Segment Start: Available data

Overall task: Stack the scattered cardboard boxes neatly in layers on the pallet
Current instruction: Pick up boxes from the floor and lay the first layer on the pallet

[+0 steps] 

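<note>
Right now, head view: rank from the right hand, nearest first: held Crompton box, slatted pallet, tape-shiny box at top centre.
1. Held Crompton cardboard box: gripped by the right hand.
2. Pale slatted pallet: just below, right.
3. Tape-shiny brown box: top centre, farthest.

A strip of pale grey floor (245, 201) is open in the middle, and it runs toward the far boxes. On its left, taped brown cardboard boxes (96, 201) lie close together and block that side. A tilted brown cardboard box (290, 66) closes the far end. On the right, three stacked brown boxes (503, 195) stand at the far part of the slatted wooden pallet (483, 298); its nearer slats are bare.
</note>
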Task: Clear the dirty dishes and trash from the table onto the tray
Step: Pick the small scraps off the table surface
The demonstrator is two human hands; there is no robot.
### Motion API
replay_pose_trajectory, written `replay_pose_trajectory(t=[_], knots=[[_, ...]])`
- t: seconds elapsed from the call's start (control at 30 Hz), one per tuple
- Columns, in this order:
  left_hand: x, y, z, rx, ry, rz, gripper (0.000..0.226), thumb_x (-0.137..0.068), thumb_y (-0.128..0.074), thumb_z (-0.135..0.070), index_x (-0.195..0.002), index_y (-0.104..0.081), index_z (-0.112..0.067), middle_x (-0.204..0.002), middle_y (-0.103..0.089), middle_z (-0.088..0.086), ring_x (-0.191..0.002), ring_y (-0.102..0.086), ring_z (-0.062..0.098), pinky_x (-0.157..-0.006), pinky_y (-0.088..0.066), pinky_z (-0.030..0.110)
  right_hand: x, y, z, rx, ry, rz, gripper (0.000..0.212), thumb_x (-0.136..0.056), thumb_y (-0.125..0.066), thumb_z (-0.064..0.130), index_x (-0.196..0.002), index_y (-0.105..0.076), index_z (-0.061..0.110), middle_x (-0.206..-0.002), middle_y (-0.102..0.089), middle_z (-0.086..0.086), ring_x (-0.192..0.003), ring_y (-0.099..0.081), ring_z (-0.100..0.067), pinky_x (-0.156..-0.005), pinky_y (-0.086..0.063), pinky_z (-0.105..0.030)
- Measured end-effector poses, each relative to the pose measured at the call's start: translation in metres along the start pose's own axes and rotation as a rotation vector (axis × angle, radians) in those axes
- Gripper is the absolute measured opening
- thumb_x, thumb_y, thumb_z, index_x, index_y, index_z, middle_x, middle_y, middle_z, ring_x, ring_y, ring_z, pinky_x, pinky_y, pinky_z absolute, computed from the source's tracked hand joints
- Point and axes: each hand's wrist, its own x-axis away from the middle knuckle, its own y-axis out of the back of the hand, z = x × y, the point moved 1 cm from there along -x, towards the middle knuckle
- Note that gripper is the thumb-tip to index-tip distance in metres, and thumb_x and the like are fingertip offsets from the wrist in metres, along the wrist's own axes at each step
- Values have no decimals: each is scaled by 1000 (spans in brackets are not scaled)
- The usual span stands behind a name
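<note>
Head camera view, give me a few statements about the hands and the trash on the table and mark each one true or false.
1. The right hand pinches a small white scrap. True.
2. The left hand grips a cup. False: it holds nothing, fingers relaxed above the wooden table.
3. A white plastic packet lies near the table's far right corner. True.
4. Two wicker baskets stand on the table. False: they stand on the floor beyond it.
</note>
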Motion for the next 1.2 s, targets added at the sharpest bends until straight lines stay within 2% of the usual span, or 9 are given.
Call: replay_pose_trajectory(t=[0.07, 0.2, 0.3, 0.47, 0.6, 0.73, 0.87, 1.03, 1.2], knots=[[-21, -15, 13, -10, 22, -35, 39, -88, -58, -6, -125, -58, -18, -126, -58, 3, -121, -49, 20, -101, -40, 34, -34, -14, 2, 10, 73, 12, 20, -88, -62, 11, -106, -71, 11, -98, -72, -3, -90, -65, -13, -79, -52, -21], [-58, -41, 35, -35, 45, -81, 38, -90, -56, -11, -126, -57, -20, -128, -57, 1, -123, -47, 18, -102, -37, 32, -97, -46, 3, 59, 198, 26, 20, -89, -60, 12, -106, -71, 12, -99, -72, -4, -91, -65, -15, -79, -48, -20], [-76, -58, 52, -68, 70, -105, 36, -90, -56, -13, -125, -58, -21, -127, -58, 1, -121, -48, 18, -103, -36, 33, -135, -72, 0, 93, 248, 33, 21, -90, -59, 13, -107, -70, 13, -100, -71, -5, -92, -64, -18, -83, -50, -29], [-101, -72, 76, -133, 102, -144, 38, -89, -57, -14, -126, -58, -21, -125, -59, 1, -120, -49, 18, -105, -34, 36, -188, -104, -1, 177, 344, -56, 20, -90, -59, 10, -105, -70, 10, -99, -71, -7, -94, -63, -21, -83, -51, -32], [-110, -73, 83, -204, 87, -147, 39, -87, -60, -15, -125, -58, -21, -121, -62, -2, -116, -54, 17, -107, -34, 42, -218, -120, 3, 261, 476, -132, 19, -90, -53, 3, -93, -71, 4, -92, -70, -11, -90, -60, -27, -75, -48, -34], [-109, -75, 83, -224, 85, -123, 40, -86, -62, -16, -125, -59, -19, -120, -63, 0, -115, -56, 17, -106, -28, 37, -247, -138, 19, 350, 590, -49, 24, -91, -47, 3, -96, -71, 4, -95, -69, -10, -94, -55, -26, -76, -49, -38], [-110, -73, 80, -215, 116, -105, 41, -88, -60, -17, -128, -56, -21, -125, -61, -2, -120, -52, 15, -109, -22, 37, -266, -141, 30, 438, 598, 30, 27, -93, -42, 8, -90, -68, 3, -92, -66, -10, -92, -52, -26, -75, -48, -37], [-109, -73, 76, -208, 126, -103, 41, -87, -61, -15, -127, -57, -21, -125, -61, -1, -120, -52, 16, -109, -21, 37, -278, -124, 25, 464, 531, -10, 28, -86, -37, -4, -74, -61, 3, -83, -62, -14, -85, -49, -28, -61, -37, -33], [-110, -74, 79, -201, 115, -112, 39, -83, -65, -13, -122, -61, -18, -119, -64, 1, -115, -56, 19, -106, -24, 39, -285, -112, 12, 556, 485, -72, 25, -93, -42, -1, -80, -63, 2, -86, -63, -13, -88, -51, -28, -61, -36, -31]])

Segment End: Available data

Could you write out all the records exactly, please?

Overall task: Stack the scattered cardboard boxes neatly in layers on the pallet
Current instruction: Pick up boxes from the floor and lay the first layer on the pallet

[+0 steps] 

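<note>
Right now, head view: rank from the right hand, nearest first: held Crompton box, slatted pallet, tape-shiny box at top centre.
1. Held Crompton cardboard box: gripped by the right hand.
2. Pale slatted pallet: just below, right.
3. Tape-shiny brown box: top centre, farthest.

A strip of pale grey floor (245, 201) is open in the middle, and it runs toward the far boxes. On its left, taped brown cardboard boxes (96, 201) lie close together and block that side. A tilted brown cardboard box (290, 66) closes the far end. On the right, three stacked brown boxes (503, 195) stand at the far part of the slatted wooden pallet (483, 298); its nearer slats are bare.
</note>
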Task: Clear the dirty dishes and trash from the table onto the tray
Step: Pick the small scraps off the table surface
The demonstrator is two human hands; there is no robot.
### Motion API
replay_pose_trajectory, written `replay_pose_trajectory(t=[_], knots=[[_, ...]])`
- t: seconds elapsed from the call's start (control at 30 Hz), one per tuple
- Columns, in this order:
  left_hand: x, y, z, rx, ry, rz, gripper (0.000..0.226), thumb_x (-0.137..0.068), thumb_y (-0.128..0.074), thumb_z (-0.135..0.070), index_x (-0.195..0.002), index_y (-0.104..0.081), index_z (-0.112..0.067), middle_x (-0.204..0.002), middle_y (-0.103..0.089), middle_z (-0.088..0.086), ring_x (-0.191..0.002), ring_y (-0.102..0.086), ring_z (-0.062..0.098), pinky_x (-0.157..-0.006), pinky_y (-0.088..0.066), pinky_z (-0.030..0.110)
  right_hand: x, y, z, rx, ry, rz, gripper (0.000..0.212), thumb_x (-0.136..0.056), thumb_y (-0.125..0.066), thumb_z (-0.064..0.130), index_x (-0.196..0.002), index_y (-0.105..0.076), index_z (-0.061..0.110), middle_x (-0.206..-0.002), middle_y (-0.102..0.089), middle_z (-0.086..0.086), ring_x (-0.192..0.003), ring_y (-0.099..0.081), ring_z (-0.100..0.067), pinky_x (-0.156..-0.005), pinky_y (-0.086..0.063), pinky_z (-0.105..0.030)
- Measured end-effector poses, each relative to the pose measured at the call's start: translation in metres along the start pose's own axes and rotation as a rotation vector (axis × angle, radians) in those axes
- Gripper is the absolute measured opening
- thumb_x, thumb_y, thumb_z, index_x, index_y, index_z, middle_x, middle_y, middle_z, ring_x, ring_y, ring_z, pinky_x, pinky_y, pinky_z absolute, computed from the source's tracked hand joints
- Point and axes: each hand's wrist, its own x-axis away from the middle knuckle, its own y-axis out of the back of the hand, z = x × y, the point moved 1 cm from there along -x, towards the middle knuckle
- Note that gripper is the thumb-tip to index-tip distance in metres, and thumb_x and the like are fingertip offsets from the wrist in metres, along the wrist's own axes at each step
- Values have no decimals: each is scaled by 1000 (spans in brackets are not scaled)
- The usual span stands behind a name
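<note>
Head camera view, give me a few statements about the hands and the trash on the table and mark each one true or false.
1. The right hand pinches a small white scrap. True.
2. The left hand grips a cup. False: it holds nothing, fingers relaxed above the wooden table.
3. A white plastic packet lies near the table's far right corner. True.
4. Two wicker baskets stand on the table. False: they stand on the floor beyond it.
</note>
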Motion for the next 1.2 s, targets added at the sharpest bends until straight lines stay within 2% of the usual span, or 9 are given.
Call: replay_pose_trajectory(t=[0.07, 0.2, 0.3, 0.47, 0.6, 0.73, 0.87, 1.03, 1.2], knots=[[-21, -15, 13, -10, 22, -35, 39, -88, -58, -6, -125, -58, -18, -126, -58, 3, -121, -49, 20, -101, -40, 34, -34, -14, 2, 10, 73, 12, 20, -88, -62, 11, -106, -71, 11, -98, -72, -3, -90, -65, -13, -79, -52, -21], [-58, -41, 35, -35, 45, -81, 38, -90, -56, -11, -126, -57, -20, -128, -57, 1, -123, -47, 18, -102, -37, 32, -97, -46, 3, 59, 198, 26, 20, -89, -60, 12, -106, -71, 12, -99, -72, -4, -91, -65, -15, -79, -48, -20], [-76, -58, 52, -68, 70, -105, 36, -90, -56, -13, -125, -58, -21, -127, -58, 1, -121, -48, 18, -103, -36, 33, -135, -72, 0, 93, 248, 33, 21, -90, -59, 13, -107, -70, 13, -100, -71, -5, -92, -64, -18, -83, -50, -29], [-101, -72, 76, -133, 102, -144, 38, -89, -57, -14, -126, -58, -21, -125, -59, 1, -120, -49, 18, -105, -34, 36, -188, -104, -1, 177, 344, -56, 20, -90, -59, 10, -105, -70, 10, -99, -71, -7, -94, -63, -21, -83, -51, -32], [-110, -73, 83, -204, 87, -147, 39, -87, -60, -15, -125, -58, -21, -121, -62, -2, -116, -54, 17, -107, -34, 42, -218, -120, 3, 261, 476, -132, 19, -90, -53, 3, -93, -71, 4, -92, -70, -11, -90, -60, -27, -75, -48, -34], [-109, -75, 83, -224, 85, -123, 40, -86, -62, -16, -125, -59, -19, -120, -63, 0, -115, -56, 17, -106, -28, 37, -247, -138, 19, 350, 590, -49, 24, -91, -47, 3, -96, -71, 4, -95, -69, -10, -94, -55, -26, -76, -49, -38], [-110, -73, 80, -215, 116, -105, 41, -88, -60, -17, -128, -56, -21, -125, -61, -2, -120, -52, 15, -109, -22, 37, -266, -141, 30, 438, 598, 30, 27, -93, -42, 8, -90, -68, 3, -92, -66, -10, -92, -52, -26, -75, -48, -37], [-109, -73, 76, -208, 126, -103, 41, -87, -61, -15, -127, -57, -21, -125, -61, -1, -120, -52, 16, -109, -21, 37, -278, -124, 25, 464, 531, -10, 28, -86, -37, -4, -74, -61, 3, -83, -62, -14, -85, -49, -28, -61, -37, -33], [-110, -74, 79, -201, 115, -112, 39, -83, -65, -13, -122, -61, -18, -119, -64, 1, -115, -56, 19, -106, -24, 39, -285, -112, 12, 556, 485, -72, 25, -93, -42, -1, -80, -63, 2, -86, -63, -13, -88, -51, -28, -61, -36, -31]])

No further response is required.